It took 10 years of legislative effort, Mark Hass points out, to get Oregon to a policy of full-day kindergarten.
So, the Beaverton state senator insists, to have another legislative session slip by without revenue reform is no cause for despair.
Still, like a kindergartener who keeps eating the crayons, it’s not exactly encouraging.
For decades, one of the rituals of the opening of the Oregon legislature, along with electing leaders and assigning parking spaces, has been the announcement of the difference between what the state expects to collect and what it would cost to keep doing what it’s been doing. The egislature then has six months, calling on luck, imagination and occasionally skill, to make up the difference – although over the years of the legislature’s maneuvers, Oregon schools have also seen a widening difference between the school programs and class sizes the state used to have and what it manages to finance now.
Not to say fewer crayons.
This past session, Hass, chairman of the Senate Finance and Revenue Committee, and the leadership across the building in the House set out to make revenue reform happen. There were large Democratic majorities, if not quite supermajorities; unhappy memories on all sides of last fall’s multi-multi-million-dollar initiative battle over the business receipts tax Measure 97; and, as usual, a budget shortfall, this time estimated at $1.6 billion.
And, as usual, revenue reform didn’t happen.
There are limited places that more state revenue could come from. Oregon’s personal income tax is already at nosebleed levels, paying for virtually all the state budget – with the help of a vital, let’s-not-talk-about-it pipeline from the state’s jingling video poker machines.
Initiative measures of the 1990s constitutionally cut property taxes without replacing the money, giving Oregon shortfalls ever since.
Sales tax? Wash your mouth out with soap.
That leaves a business tax – and businesses, Hass points out, have gone from covering 18 percent of the state budget in the 1990s to paying 6 percent today.
During the Measure 97 battle last fall, there were hints that if voters defeated its sizable gross receipts tax, there might be interest in a more moderate version. Rep. Barbara Smith Warner, D-Portland, of the House Revenue Committee, points out that in Ohio, a similar tax – at a considerably lower rate than Measure 97 – was enacted by a Republican legislature and a Republican governor.
But when the legislature gathered, all that anyone remembered was the bitterness of the initiative fight, and who won.
“The reason we had so much opposition,” says Hass, “was the hangover from Measure 97.”
Of course, the winter was a time of other weirdness. Smith Warner recalls, “The Trump election threw everything into disarray,” and in the legislature it doesn’t take much to achieve that.

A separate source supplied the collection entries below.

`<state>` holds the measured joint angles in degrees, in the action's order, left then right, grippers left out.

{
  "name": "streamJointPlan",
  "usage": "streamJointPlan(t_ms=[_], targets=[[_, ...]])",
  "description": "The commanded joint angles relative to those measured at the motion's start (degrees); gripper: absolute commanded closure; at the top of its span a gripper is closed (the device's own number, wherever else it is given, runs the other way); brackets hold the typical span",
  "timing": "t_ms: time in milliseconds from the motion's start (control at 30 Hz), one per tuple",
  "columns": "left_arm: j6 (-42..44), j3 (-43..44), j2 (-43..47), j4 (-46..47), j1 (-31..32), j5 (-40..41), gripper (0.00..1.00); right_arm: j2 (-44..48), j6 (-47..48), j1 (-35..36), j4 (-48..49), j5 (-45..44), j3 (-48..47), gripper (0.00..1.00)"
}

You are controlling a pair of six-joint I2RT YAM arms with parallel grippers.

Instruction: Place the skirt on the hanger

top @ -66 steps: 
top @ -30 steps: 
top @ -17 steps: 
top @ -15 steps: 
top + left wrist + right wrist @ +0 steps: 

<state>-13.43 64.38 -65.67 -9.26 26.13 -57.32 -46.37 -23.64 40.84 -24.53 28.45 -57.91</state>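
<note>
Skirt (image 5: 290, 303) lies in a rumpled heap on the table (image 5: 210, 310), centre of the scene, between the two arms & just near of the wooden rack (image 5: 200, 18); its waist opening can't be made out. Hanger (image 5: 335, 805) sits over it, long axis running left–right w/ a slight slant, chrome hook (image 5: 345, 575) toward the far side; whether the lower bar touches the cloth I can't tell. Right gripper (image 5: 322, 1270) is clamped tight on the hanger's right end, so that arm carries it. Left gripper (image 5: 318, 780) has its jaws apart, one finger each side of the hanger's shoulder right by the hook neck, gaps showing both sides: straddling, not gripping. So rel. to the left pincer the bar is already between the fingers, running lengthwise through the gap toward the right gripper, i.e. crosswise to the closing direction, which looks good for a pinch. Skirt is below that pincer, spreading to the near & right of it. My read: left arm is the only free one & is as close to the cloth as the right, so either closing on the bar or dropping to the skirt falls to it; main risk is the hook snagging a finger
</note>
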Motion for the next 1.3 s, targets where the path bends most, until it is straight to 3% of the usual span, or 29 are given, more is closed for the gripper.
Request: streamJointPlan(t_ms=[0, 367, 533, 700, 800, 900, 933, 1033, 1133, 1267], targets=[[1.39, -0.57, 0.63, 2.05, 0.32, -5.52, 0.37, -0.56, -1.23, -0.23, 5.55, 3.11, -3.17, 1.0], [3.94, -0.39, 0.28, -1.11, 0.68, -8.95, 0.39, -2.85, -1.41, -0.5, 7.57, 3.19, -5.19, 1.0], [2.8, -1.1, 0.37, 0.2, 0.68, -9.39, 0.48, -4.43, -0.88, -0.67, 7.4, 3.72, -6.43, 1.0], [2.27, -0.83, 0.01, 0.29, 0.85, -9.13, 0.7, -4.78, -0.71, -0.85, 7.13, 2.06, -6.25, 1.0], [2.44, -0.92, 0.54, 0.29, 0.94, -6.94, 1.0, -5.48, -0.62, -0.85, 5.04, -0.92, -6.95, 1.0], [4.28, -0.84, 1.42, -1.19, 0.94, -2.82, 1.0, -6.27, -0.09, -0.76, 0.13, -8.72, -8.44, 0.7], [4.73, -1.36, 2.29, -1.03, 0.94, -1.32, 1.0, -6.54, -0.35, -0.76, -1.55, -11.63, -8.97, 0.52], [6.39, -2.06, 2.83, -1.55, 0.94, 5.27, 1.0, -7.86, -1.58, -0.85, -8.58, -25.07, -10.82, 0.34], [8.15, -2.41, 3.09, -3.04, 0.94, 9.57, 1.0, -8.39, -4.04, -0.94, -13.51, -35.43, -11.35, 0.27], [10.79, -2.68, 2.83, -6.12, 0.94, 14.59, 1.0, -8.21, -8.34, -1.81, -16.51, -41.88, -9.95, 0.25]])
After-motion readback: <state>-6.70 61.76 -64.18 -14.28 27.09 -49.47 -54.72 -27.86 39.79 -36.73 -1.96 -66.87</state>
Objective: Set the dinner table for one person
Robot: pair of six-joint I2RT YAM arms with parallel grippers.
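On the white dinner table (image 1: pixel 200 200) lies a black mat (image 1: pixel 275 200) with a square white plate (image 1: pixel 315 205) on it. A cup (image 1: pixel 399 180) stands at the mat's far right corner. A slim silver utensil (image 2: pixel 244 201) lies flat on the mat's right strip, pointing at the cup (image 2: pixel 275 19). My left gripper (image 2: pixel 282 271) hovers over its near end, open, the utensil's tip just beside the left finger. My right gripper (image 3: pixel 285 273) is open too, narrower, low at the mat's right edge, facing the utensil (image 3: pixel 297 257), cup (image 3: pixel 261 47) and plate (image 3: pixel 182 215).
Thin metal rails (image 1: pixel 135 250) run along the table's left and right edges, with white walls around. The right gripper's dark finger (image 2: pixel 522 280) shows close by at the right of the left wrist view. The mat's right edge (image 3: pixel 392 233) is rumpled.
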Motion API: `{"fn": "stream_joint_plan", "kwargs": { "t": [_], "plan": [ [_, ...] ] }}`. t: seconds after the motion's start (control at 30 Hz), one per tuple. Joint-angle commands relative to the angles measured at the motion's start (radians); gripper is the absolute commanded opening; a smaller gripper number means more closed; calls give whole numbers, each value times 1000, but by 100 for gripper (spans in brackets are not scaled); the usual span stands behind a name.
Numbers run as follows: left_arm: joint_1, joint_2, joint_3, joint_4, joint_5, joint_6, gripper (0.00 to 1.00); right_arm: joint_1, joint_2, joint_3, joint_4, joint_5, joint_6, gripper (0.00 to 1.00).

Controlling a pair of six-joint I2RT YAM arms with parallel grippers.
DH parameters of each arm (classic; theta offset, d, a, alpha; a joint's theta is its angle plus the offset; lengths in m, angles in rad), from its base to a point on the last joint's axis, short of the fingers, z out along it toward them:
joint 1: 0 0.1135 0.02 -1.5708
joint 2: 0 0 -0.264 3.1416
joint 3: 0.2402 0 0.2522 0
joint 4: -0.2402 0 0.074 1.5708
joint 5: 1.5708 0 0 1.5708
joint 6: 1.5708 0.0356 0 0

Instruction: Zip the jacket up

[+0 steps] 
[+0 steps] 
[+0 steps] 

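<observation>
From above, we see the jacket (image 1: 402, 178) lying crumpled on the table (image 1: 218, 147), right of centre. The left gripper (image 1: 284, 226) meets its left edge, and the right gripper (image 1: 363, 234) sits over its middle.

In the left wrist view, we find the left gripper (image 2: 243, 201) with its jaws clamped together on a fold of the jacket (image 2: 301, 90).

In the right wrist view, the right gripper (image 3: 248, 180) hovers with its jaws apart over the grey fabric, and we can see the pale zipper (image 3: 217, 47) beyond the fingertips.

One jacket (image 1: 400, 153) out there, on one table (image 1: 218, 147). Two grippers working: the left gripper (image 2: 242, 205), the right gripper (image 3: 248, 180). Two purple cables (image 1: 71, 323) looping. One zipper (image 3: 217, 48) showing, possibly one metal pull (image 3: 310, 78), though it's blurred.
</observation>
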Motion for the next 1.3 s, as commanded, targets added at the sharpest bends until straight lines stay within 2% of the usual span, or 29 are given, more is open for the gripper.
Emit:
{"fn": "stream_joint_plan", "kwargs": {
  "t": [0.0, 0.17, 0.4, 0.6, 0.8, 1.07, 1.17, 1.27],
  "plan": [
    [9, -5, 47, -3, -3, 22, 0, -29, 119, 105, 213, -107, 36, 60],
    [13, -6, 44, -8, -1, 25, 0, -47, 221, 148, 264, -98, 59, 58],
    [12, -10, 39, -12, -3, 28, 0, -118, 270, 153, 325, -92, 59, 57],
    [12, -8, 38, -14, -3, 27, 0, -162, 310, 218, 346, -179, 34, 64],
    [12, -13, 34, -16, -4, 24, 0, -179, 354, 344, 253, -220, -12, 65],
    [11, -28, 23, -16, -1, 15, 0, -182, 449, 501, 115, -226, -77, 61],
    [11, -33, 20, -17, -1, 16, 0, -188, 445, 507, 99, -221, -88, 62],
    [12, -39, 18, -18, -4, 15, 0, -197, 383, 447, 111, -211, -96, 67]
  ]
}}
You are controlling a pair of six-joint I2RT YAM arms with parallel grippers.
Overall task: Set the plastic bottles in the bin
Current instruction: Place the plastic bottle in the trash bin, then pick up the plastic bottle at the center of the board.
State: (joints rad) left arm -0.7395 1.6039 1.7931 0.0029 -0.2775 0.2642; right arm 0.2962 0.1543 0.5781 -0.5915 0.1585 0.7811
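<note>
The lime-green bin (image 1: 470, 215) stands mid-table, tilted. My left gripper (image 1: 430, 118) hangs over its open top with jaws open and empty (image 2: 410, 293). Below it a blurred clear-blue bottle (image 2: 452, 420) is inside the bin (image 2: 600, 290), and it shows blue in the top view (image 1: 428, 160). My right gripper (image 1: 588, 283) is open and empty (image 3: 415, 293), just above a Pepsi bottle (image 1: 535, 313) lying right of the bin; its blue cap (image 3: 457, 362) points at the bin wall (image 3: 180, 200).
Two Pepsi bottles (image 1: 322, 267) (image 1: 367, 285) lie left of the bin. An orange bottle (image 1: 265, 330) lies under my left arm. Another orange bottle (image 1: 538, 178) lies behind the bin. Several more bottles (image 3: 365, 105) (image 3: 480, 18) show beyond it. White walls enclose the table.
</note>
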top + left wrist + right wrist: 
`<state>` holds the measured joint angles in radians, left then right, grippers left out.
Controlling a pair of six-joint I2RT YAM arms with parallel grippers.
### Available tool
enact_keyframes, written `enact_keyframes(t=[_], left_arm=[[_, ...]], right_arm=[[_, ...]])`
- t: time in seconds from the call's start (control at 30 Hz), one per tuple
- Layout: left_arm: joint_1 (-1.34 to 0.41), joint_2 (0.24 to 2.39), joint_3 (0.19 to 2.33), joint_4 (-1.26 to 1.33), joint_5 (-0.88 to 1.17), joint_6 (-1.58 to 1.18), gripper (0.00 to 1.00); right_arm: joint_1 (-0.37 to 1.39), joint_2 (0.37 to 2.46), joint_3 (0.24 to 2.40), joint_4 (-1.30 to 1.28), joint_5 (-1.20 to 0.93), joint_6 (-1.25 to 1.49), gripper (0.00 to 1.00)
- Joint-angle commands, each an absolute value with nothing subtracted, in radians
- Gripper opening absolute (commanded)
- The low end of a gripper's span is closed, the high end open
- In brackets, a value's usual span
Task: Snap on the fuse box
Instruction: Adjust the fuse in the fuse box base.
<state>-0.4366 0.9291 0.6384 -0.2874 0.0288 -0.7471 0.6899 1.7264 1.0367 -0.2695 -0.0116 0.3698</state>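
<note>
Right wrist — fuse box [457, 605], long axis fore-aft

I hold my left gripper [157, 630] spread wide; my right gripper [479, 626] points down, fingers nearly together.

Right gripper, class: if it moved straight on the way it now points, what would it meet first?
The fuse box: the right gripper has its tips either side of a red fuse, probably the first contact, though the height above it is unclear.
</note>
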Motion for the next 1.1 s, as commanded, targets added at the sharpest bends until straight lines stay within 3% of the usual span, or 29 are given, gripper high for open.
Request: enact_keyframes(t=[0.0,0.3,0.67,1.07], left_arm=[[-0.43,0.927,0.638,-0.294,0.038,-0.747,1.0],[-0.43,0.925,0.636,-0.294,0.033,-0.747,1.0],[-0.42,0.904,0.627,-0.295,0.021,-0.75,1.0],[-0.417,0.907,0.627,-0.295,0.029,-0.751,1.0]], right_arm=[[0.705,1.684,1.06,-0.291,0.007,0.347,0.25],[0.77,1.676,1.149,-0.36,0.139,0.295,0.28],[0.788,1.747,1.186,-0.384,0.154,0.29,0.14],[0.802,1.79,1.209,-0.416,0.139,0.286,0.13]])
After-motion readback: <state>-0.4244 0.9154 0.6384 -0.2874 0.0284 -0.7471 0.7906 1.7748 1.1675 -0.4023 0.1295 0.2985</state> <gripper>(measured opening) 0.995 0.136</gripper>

And the legislature did have other things on its mind. It passed a provider tax to bolster the Oregon Health Plan (and keep the federal dollars flowing), and an $8 billion transportation tax and investment package – something that the legislature has been trying to do for years, or even longer than it takes to get across the Interstate Bridge. Crucially, the package managed to get the necessary Republican support.
And the legislature once again managed to close up the budget gap and get out of the building, a tactic involving some cuts, some rearrangements, and a better-than-expected revenue forecast, the legislature’s version of Batman’s utility belt. So the state’s fiscal problem is resolved – until the shortfall forecast before the next legislature.
At the end of the session last month, House Speaker Tina Kotek, D-Portland, declared, “We fought like hell to get to a long-term budget deal so we could finally stabilize our finances and make meaningful investments in Oregon’s schools. We couldn’t get it done, but we did lay the groundwork for success in 2019” – but it’s not clear just why the prospects would look better then.
Still, the 2017 legislature did manage the major transportation package, which could be an inspiration – and maybe a model.
“In 2015, the legislature fumbled the bill over a transportation tax. So we started a process, a task force holding hearings around the state,” points out Hass.
We could do that again. I’m happy to do it that way.”
That approach still might not work. Revenue reform has a long tradition of not working in Oregon, and there’s a good chance of more initiative measures next November, to redraw the angry lines and pump money into the cash registers of television stations.
But the early launching of an effort seems a minimal requirement for a reform drive that might succeed. Because one thing we’ve learned over a quarter-century is that this problem can’t be solved in the last weeks of a legislative session.
You end up with a strategy written in crayon.
NOTE: This columnn appeared in the Sunday Oregonian, 8/2/17.